Pour avoir fait partie de la direction de Rossignol, Bruno Cercley connaît parfaitement l’entreprise qu’il vient de racheter à l’Américain Quiksilver (pour 100 millions d’euros, dont 75 millions en numéraire) et le spécificité du marché des sports d’hiver. Il se donne trois ans pour redresser les comptes d’une marque symbole pour les Français et entend pour cela recentrer l’entreprise sur son métier d’origine.
– Quelle analyse faîte-vous de l’échec de la reprise de Rossignol par Quiksilver ?
– Je suis convaincu que la stratégie imaginée par Quiksilver était très bonne. L’idée de Quiksilver d’ajouter une activité hiver à son portefeuille alors que les consommateurs sont semblables avait du sens à l’époque.
– Pourquoi le mariage de la mer et de la montagne n’a-t-il donc pas fonctionné alors ?
– Les causes sont multiples. Je ne peux juger que de ce que je connais. Ce n’est pas la marque Rossignol qui est en cause. Quiksilver a peut-être sous-estimé les difficultés que rencontraient le marché des sports d’hiver, en particulier sur le matériel où l’offre excède aujourd’hui la demande. C’est un marché qui a besoin d’être restructuré pour mettre fin à cet état de surproduction. Si on ajoute des problèmes conjoncturels comme les mauvaises conditions climatiques de l’hiver 2006-2007, ainsi que la stratégie à court terme des actionnaires de Quiksilver, il n’est pas illogique que le mariage n’ait pas continué plus longtemps.
– Quel avenir se dessine sur le marché des sports d’hiver ?
– Il n’y a pas de fatalité à perdre de l’argent dans ce domaine. Plusieurs marques de skis gagnent de l’argent. Le marché est en train de s’assainir. Il est normal que les grands groupes soient touchés lorsque le marché baisse parce qu’il y a tout de suite un impact sur leur volume.
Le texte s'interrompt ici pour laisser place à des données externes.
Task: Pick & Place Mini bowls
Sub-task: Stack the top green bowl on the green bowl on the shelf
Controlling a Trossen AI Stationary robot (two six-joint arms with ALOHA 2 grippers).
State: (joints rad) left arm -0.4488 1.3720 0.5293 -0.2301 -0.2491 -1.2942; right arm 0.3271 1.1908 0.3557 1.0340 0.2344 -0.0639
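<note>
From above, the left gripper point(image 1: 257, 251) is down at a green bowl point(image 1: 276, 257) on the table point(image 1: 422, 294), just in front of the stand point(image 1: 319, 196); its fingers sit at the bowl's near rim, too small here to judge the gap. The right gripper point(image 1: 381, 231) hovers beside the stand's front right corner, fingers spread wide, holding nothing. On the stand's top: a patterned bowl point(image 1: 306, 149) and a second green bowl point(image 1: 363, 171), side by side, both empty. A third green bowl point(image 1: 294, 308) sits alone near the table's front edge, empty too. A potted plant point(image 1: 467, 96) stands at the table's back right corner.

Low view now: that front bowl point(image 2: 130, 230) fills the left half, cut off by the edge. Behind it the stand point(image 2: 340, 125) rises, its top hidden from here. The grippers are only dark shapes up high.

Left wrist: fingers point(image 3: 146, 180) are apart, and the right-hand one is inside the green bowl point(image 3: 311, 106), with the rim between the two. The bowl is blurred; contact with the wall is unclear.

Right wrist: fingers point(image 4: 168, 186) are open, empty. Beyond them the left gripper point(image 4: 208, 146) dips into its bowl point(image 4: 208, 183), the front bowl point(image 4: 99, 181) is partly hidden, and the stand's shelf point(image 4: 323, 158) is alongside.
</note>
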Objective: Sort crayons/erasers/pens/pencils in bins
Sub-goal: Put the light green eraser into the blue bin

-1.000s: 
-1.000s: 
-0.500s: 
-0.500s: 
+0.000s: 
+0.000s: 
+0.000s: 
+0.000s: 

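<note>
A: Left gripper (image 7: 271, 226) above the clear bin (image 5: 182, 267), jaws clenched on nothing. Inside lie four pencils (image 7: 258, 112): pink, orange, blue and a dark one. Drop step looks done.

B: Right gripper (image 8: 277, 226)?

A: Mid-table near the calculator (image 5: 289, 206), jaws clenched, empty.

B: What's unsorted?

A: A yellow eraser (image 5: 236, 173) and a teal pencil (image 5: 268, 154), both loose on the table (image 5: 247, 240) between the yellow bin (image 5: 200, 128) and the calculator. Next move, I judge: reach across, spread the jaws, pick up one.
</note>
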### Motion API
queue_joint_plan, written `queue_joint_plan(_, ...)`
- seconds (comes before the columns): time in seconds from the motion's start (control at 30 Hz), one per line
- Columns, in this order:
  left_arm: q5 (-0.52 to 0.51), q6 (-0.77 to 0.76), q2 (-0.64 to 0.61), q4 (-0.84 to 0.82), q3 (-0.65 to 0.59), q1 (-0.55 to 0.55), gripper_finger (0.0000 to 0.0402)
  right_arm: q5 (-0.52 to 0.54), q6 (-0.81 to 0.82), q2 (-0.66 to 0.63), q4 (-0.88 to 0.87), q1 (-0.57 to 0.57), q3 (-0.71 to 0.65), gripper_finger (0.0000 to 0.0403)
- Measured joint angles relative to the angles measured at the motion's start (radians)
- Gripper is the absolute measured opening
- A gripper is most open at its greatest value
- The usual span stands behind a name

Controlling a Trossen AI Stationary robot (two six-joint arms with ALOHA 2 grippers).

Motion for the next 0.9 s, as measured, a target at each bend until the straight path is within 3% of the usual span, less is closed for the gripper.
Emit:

Mais ce sont également eux qui en profitent lorsque la croissance revient.
– Vous avez dirigé Rossignol entre 2002 et 2005. Dans quel état jugez-vous l’entreprise aujourd’hui ?
– Rossignol a changé entre temps. Ce n’est plus la même société. Il faut attendre la finalisation du processus de rachat pour travailler avec les équipes en place et faire le bilan de la situation (NDLR : la transaction devrait être finalisée à l’automne). Mais une chose est sûre : la passion à l’intérieur du groupe reste intacte. Le personnel me paraît impatient de repartir sur une nouvelle aventure.
– Quelles sont vos ambitions pour Rossignol ? La marque doit-elle défendre ses parts de marché coûte que coûte ?
– Rossignol doit conserver sa place de numéro 1 mondial tout en étant rentable et de façon durable. Rossignol n’a pas le droit d’être leader en part de marché sans rentabilité.
– Sur quels points comptez-vous axer votre plan de reprise ?
– A ce niveau de pertes (Rossignol a perdu 40 millions d’euros en 2007 pour un chiffre d’affaires de 300 millions d’euros), les solutions doivent venir de plusieurs domaines : innovation, positionnement des produits, des marques, de la bonne distribution, disposer de l’outil industriel adapté (en propre ou en sous-traitance), de la logistique adéquate. Rossignol a besoin de se focaliser sur son métier d’origine. C’est un atout considérable pour rebondir.
– Va-t-on vers une délocalisation de l’outil industriel ?
– Il n’y a pas de vérité absolue dans notre métier. Les solutions pour trouver de la rentabilité pérenne sont différentes selon les marques.
– Pourtant, Jarden, l’un de vos actionnaires, possède deux marques de skis (K2 et Volkl) dont la production a été délocalisée…
– Jarden participe effectivement au tour de table pour reprendre Rossignol. Mais il ne possède aucun droit de vote. J’ajoute que la production de K2 se fait 100% en Chine. Et celle de Volkl se fait majoritairement en Allemagne. Pourtant, les deux marques sont rentables ! Pour chacune d’entre-elle, un processus industriel a été mis en place selon son positionnement.
– Et dans le cas de Rossignol, quelle est la réponse ?
– Je n’ai pas d’idée préconçue. Les choses évoluent rapidement. Aujourd’hui, 70% du coût d’une paire de skis vient de la matière. Il faut surveiller l’évolution du marché. La création de valeurs apporte de la performance. Donc nous continuerons de nous s’appuyer sur les sites européens. Mais sans être entré dans l’entreprise, je ne peux pas avoir de réponse toute faite.